Emergency management officials remain on high alert in southern Mississippi, despite Hurricane Sally’s predicted eastward momentum.
Two emergency shelters are open in Jackson County for people to escape the rising waters and high winds from Hurricane Sally. Earl Etheridge is Director of Jackson County Emergency Management Services. He says they aren’t letting their guard down even though the hurricane seems to be churning towards the Mississippi Alabama state line.
“The county has a number of high water rescue assets between high water rescue trucks and shallow draft rescue boats we do have our teams stationed throughout the county for that. The Department of Marine Resources has four strike teams that are available here to the county to assist us if needed for water rescues,” said Etheridge.
Rupert Lacy with the Harrison County Emergency Management Agency calls Hurricane Sally a water event. He says the storm is moving two miles per hour, which means it’s expected to dump large amounts of rain and cause high storm surges. Lacy says that is a concern because of the waterfront properties in the county.

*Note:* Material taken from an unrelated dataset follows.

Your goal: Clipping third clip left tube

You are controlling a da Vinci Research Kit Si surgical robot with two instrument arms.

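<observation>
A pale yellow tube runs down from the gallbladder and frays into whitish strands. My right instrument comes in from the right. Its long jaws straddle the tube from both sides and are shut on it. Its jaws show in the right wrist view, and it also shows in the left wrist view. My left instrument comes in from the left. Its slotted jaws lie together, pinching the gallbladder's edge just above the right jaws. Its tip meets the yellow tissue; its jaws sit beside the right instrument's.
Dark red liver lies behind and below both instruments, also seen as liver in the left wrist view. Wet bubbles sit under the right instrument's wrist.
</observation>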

You know a 26 mile sand beach. We have two bays. Those bays wrap around what I like to refer back to as the big island and then we’ve got rivers we have to worry about in the east, the central and the west part of the county,” said Lacy.
Because the storm is moving so slowly, Nancy Smith with George County Emergency Management says she hopes people don’t become complacent.
“Pay attention to the weather. Pay attention to last minute changes in the weather and when we start to see conditions deteriorate please be in your safe spots, stay off the roads, and have everything prepared,” said Smith.
Shelters are open in coastal communities but capacity is limited due to the coronavirus. Officials say some people are staying with family, friends or in hotels.